## Exercise goal
Every record needs to be set down again without a single difference.

## Collection entries

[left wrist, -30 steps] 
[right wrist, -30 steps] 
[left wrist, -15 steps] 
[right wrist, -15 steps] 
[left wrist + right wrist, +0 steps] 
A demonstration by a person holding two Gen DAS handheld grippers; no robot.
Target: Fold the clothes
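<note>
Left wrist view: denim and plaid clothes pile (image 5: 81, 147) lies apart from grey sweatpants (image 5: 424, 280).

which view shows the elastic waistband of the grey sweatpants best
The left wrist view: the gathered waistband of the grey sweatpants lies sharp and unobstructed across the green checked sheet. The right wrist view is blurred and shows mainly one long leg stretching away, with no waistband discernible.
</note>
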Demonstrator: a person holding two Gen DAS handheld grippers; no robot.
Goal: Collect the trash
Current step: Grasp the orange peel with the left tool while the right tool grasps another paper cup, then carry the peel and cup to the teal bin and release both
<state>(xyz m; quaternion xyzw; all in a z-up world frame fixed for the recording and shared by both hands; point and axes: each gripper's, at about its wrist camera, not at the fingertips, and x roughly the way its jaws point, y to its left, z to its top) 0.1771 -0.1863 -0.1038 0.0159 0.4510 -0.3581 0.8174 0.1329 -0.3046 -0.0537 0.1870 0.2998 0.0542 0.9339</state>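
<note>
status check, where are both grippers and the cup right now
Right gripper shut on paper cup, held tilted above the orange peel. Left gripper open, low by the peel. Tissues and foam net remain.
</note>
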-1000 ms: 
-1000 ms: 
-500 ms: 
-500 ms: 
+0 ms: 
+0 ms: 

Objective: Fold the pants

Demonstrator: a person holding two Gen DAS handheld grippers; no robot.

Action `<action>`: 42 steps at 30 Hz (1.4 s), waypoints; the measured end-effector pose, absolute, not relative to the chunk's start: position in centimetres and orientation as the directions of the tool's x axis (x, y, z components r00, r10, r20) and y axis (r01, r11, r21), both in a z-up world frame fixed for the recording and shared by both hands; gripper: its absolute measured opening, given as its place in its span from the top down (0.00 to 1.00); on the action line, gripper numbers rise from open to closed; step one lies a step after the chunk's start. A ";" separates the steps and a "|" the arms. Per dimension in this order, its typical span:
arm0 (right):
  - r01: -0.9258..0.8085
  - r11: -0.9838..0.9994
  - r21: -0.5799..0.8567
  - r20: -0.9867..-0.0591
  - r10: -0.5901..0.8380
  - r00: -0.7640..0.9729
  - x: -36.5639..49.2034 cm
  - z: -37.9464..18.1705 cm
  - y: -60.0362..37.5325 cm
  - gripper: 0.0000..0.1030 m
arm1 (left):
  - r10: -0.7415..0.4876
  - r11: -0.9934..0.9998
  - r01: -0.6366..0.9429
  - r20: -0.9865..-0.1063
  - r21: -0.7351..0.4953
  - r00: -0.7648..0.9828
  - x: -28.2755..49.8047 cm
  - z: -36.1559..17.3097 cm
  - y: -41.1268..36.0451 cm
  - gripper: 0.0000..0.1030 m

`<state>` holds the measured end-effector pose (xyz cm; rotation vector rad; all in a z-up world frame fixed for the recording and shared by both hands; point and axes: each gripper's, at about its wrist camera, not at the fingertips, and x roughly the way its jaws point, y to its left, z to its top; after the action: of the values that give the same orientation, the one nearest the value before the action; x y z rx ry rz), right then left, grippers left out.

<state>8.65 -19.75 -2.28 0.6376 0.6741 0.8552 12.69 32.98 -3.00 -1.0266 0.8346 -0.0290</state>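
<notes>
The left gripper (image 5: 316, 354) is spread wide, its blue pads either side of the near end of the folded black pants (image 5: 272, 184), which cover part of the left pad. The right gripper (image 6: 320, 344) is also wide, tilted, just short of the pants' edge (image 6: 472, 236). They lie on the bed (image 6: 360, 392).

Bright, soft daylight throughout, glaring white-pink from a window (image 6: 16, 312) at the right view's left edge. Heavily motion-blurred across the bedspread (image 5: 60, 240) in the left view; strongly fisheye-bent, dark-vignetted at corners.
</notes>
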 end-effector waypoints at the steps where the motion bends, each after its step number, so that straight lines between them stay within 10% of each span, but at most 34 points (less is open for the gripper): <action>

## Solution for this problem
[left wrist, -30 steps] 
[right wrist, -30 steps] 
[left wrist, -15 steps] 
[right wrist, -15 steps] 
[left wrist + right wrist, +0 steps] 
A demonstration by a person holding two Gen DAS handheld grippers; no robot.
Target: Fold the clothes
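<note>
Left wrist view: denim and plaid clothes pile (image 5: 81, 147) lies apart from grey sweatpants (image 5: 424, 280).

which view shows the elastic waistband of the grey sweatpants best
The left wrist view: the gathered waistband of the grey sweatpants lies sharp and unobstructed across the green checked sheet. The right wrist view is blurred and shows mainly one long leg stretching away, with no waistband discernible.
</note>
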Demonstrator: a person holding two Gen DAS handheld grippers; no robot.
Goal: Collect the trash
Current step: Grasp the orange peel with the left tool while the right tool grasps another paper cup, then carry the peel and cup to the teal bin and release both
<state>(xyz m; quaternion xyzw; all in a z-up world frame fixed for the recording and shared by both hands; point and axes: each gripper's, at about its wrist camera, not at the fingertips, and x roughly the way its jaws point, y to its left, z to its top) 0.1771 -0.1863 -0.1038 0.0159 0.4510 -0.3581 0.8174 0.1329 -0.3046 -0.0537 0.1870 0.2998 0.0542 0.9339</state>
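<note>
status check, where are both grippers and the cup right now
Right gripper shut on paper cup, held tilted above the orange peel. Left gripper open, low by the peel. Tissues and foam net remain.
</note>
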-1000 ms: 
-1000 ms: 
-500 ms: 
-500 ms: 
+0 ms: 
+0 ms: 

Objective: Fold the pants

Demonstrator: a person holding two Gen DAS handheld grippers; no robot.

Action `<action>`: 42 steps at 30 Hz (1.4 s), waypoints; the measured end-effector pose, absolute, not relative to the chunk's start: position in centimetres and orientation as the directions of the tool's x axis (x, y, z components r00, r10, r20) and y axis (r01, r11, r21), both in a z-up world frame fixed for the recording and shared by both hands; gripper: its absolute measured opening, given as its place in its span from the top down (0.00 to 1.00); on the action line, gripper numbers rise from open to closed; step one lies a step after the chunk's start. A ";" separates the steps and a "|" the arms. Per dimension in this order, its typical span:
arm0 (right):
  - r01: -0.9258..0.8085
  - r11: -0.9838..0.9994
  - r21: -0.5799..0.8567
  - r20: -0.9867..-0.0591
  - r10: -0.5901..0.8380
  - r00: -0.7640..0.9729
  - x: -36.5639..49.2034 cm
  - z: -37.9464..18.1705 cm
  - y: -60.0362..37.5325 cm
  - gripper: 0.0000..0.1030 m
arm1 (left):
  - r10: -0.7415..0.4876
  - r11: -0.9934..0.9998
  - r01: -0.6366..0.9429
  - r20: -0.9865..-0.1063
  - r21: -0.7351..0.4953
  - r00: -0.7648..0.9828
  - x: -28.2755..49.8047 cm
  - z: -36.1559..17.3097 cm
  - y: -41.1268..36.0451 cm
  - gripper: 0.0000..0.1030 m

`<state>` holds the measured end-effector pose (xyz cm; rotation vector rad; all in a z-up world frame fixed for the recording and shared by both hands; point and axes: each gripper's, at about its wrist camera, not at the fingertips, and x roughly the way its jaws point, y to its left, z to its top; after the action: of the values that give the same orientation, the one nearest the value before the action; x y z rx ry rz), right then left, grippers left out.

<state>8.65 -19.75 -2.28 0.6376 0.6741 0.8552 12.69 32.98 -3.00 -1.0266 0.8346 -0.0290</state>
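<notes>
The left gripper (image 5: 316, 354) is spread wide, its blue pads either side of the near end of the folded black pants (image 5: 272, 184), which cover part of the left pad. The right gripper (image 6: 320, 344) is also wide, tilted, just short of the pants' edge (image 6: 472, 236). They lie on the bed (image 6: 360, 392).

Bright, soft daylight throughout, glaring white-pink from a window (image 6: 16, 312) at the right view's left edge. Heavily motion-blurred across the bedspread (image 5: 60, 240) in the left view; strongly fisheye-bent, dark-vignetted at corners.
</notes>
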 end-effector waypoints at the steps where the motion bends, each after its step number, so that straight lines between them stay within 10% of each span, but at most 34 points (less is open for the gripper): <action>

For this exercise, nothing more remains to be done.